Resultate Insgesamt wurden 1957 Patientinnen und Patienten analysiert. Die häufigste Kombination war mit 29,9 Prozent Tenofovir-Emtricitabin-(TDF-FTC-)Efavirenz (Kombinationspräparat Atripla®), gefolgt von TDF-FTC-Lopinavir/r (Truvada® plus Kaletra® [16,9%]), TDFFTC-Atazanavir/r (Truvada® plus Reyataz®[12,9%]) sowie Zidovudin-Lamivudin (ZDV-3TC)-Lopinavir/r (Combivir® plus Kaletra® [12,8%]) und AbacavirLamivudin-(ABC-3TC-)Efavirenz (Kivexa® plus Stocrin® [5,7%]). Gegenüber diesen Durchschnittswerten gab es an den einzelnen Institutionen, die in der Schweizer Kohortenstudie zusammenarbeiteten, jedoch signifikante (p < 0,001) Unterschiede im Verschreibungsverhalten. Dennoch be-
standen zwischen den verschiedenen Institutionen beim Outcome keine Differenzen.
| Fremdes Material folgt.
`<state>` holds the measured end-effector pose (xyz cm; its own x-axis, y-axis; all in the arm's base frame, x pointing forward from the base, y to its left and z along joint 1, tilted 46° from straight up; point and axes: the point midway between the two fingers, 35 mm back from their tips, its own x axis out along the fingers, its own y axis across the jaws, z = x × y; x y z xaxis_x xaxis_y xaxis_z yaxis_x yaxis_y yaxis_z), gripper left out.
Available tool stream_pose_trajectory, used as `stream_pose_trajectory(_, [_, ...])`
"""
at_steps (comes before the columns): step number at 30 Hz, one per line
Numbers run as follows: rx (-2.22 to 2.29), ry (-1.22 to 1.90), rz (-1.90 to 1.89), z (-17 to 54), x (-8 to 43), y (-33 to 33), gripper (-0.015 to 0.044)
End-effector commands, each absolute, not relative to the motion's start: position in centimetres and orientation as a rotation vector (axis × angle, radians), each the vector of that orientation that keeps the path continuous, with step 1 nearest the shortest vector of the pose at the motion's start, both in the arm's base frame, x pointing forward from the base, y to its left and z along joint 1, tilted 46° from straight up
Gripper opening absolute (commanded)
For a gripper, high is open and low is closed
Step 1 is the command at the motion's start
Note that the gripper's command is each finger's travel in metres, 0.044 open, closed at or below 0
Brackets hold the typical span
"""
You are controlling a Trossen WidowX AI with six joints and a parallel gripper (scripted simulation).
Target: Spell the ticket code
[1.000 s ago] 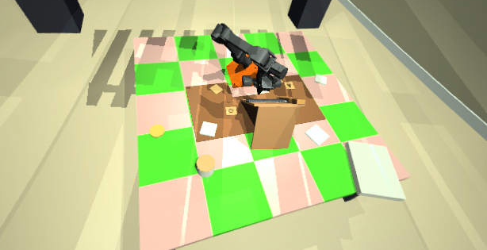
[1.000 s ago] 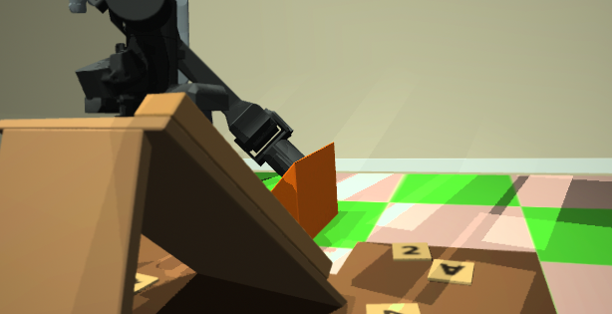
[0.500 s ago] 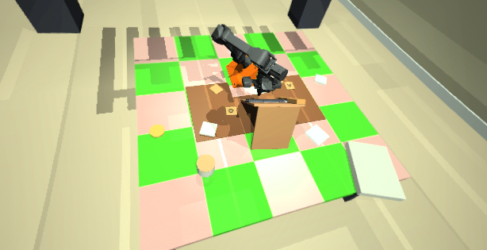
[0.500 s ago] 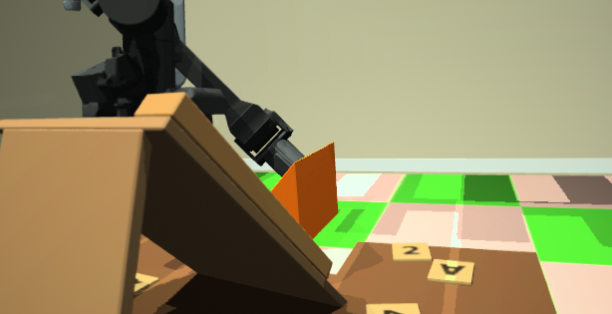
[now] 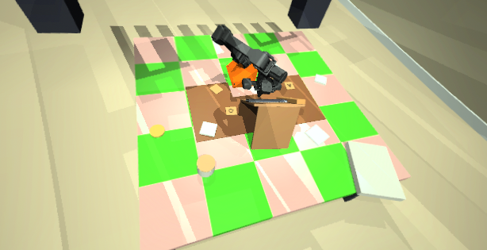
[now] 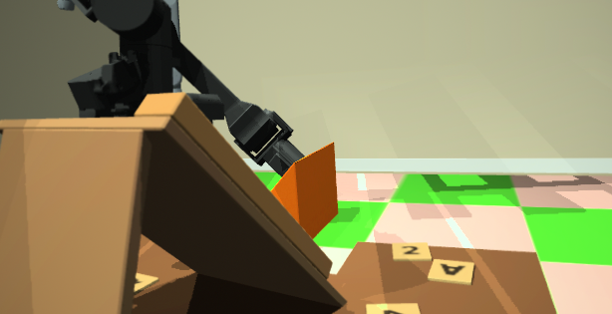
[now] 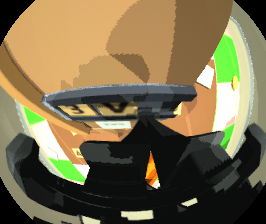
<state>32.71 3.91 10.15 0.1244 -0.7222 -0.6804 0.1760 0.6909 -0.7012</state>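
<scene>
My gripper (image 5: 259,94) (image 7: 144,119) is shut and empty, its tips at the rail (image 5: 266,101) (image 7: 119,90) just right of the V tile (image 7: 115,109). The 3 tile (image 7: 76,110) sits at the rail's left, with V close beside it. The rail is on the sloping tan board (image 5: 276,126) (image 6: 80,193) (image 7: 74,40). The ticket (image 7: 114,124) shows below the rail, its print unreadable. An O tile (image 5: 231,110) lies on the brown mat (image 5: 202,110). A 2 tile (image 6: 411,251) and an A tile (image 6: 451,271) also lie there. The board hides the fingertips in the exterior view.
An orange block (image 5: 242,74) (image 6: 316,193) stands behind the board, beside the arm. White cards (image 5: 208,128) (image 5: 317,135) (image 5: 320,79) lie around. A lidded jar (image 5: 206,165) and a yellow disc (image 5: 157,130) are at the left; a large white box (image 5: 374,170) is at the right.
</scene>
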Motion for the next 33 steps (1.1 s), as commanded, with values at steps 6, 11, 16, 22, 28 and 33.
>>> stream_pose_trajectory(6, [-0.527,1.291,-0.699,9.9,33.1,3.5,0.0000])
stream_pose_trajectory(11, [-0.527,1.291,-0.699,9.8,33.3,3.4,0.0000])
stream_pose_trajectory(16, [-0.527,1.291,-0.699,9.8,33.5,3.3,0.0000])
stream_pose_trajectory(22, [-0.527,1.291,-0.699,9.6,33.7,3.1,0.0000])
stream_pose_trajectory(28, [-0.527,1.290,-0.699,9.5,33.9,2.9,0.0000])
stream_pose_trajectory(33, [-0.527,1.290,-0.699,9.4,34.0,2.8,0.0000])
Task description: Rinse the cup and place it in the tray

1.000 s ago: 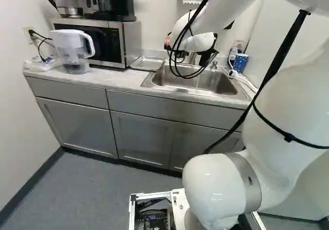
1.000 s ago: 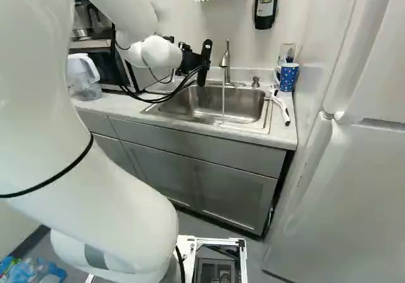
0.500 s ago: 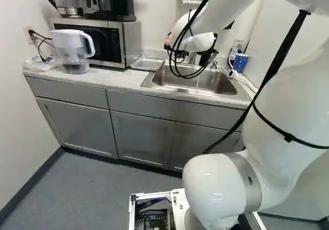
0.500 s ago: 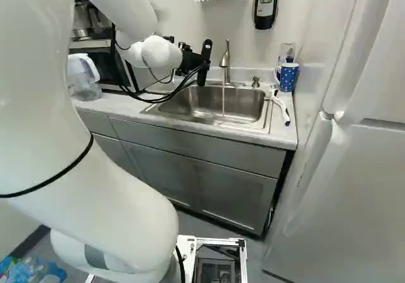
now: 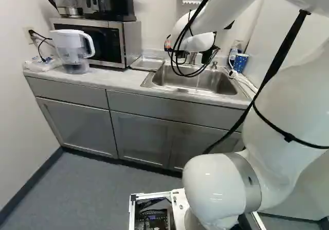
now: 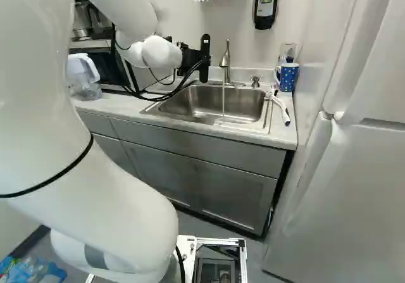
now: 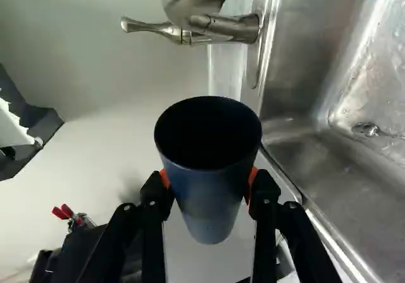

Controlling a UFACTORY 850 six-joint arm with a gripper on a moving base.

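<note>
At the back left of the sink (image 6: 171, 109), the gripper (image 6: 195, 58) hangs above the rim in the right base view. The wrist view has the gripper (image 7: 209, 188) shut on a dark blue cup (image 7: 212, 197), an orange pad against each side. The cup's mouth is turned toward the wrist camera and its inside is dark. The faucet (image 6: 225, 61) stands close beyond the gripper; a thin water stream falls from it into the sink. A shallow metal tray (image 5: 148, 63) lies between microwave and sink. Neither base view lets me make out the cup.
A dotted blue mug (image 6: 288, 75) and a white-handled brush (image 6: 281, 109) are right of the sink. A water pitcher (image 5: 74, 50) and microwave (image 5: 108, 42) stand on the left counter. A soap dispenser (image 6: 266, 1) hangs on the wall, and a fridge (image 6: 342, 188) stands at the right.
The gripper end has turned and risen slightly; its black part, tilted earlier in the right base view, now stands upright. Base, tray and mug have stayed put.
</note>
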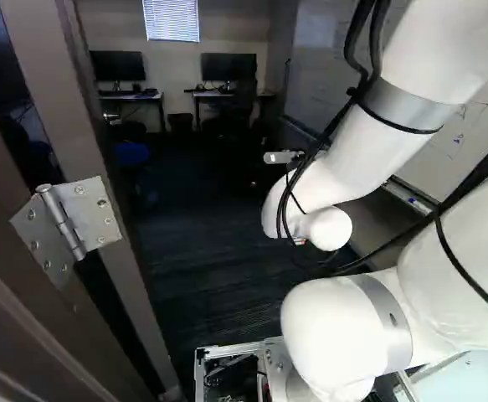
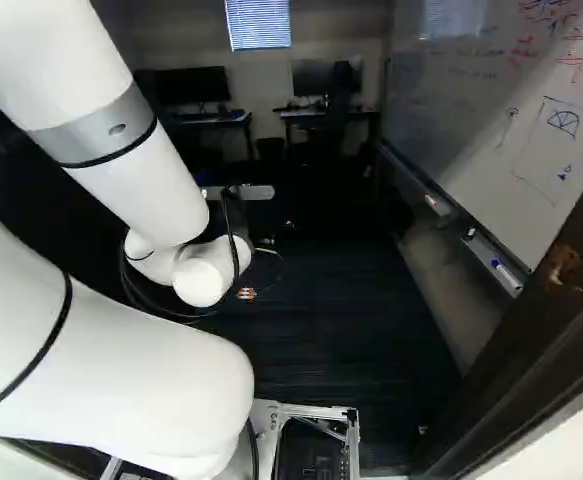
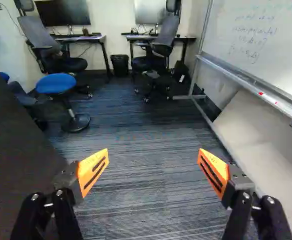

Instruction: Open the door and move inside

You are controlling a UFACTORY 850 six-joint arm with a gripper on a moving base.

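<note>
Door: standing open point(image 1: 125, 268), at the left of the left base view, joined to the brown frame point(image 1: 13, 218) by a metal hinge point(image 1: 76, 219) (a stout thing, with its screws in plain sight). In the wrist view, its dark face rises beside the jaws.
Jaws: wide apart, with nothing between their orange pads point(image 3: 93, 170); the striped carpet point(image 3: 151, 195) lies ahead of and below them.
Arm: white point(image 2: 121, 370), stretched ahead past the frame, its wrist camera point(image 2: 238, 192) facing into the room.
Whiteboard: across the room from the door point(image 3: 266, 40), with writing on it and a ledge point(image 3: 251, 87) along its lower edge.
Tables: two against the far wall, one point(image 3: 85, 38) nearer the door side and the other point(image 3: 186, 38) nearer the whiteboard; each carries a screen, one black point(image 3: 63, 12), one greyish point(image 3: 150, 11).
Chairs: one dark point(image 3: 35, 32) by the first table, another point(image 3: 167, 35) by the second.
Bin: black point(image 3: 119, 65), between the tables.
Stool: blue-topped point(image 3: 55, 83), between the door and the bin.
Blind: pale point(image 1: 171, 18), above the tables.
</note>
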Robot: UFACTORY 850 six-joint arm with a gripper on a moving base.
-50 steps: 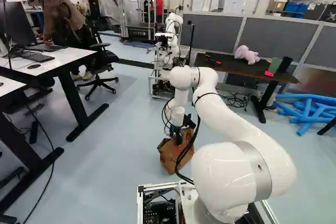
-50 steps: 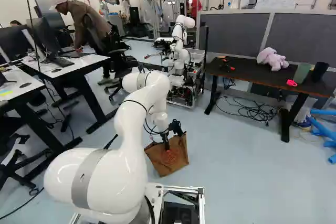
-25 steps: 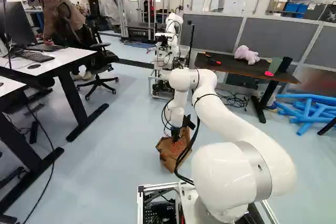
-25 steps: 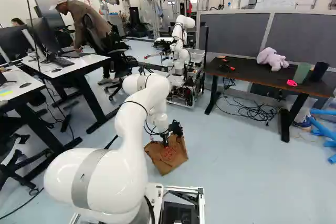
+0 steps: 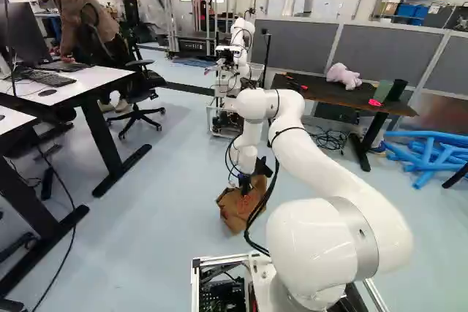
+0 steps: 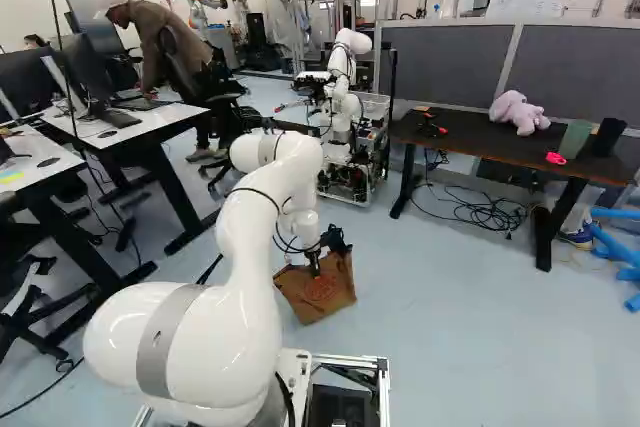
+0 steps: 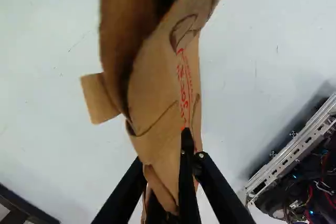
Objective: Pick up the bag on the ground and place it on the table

In multivariaten Analysen waren, jeweils im Vergleich zu TDF-FTC-Efavirenz, ein Therapiebeginn mit TDFFTC-Lopinavir/r mit einer etablierten AIDS-Diagnose (relatives Risiko [RR] 2,78; 95%-Konfidenzintervall [KI] 1,78–4,35) sowie einer hohen Viruslast (HIV-RNA > 100 000 Kopien/ml, RR 1,53; 95%-KI: 1,07–2,18) und höheren CD4-Zahlen (> 350 Zellen/µl, RR 1,67; 95%-KI: 1,04–2,70) assoziiert. Im Vergleich zu TDF-FTC-Efavirenz wurde TDF-FTC-Atazanavir/r bevorzugt eingesetzt bei depressiver Störung (RR 1,77; 95%-KI 1,04–3,01), HIVRNA > 100 000 Kopien/ml (1,54; 95%KI 1,05–2,25) sowie Teilnahme an einem Opiatsubstitutionsprogramm (RR 2,76; 95%-KI 1,09–7,00). Die Verschreibung von ZDV-3TC-Lopinavir/r war assoziiert mit weiblichem Geschlecht (RR 3,89; 95%-KI 2,39–6,31) sowie CD4-Zahlen > 350 Zellen/µl (RR 4,50; 95%-KI 2,58–7,86). Nach zwölfmonatiger Therapie erreichten 87,6 Prozent der Patienten eine Viruslast von weniger als 50 Kopien pro Milliliter, und die CD4-Zellen stiegen median um 173 (89–269 Zellen/µl) an. Eine virologische Suppression war unter TDF-FTC-Efavirenz statistisch wahrscheinlicher, der CD4-Anstieg war unter ZDV-3TC-Lopinavir/r höher.
Schlussfolgerungen Zwischen den Zentren wurden grosse Unterschiede bei den Verschreibungen, nicht aber beim klinischen Outcome festgestellt. Heute werden inviduell zugeschnittene Therapien angeboten, deren Wahl stark von Arzt- und Patientenpräferenzen abhängt. Weitere evidenzbasierte Daten zur Wahl der Initialtherapie bei verschiedenen HIVPatientengruppen sind notwendig. ❖
Halid Bas
Luigia Elzi et al. for the Swiss HIV Cohort Study: Choice of initial combination antiretroviral therapy in individuals with HIV infection – determinants and outcomes. Arch Intern Med. 2012; 172(17):1313–1321. doi:10.1001/archinternmed.2012.3216.
Interessenlage: Die Studie wurde durch den Schweizerischen Nationalfonds finanziert. Die Autoren deklarieren mannigfache Beziehungen zu auf dem Gebiet der HIV-Therapie aktiven Pharmafirmen.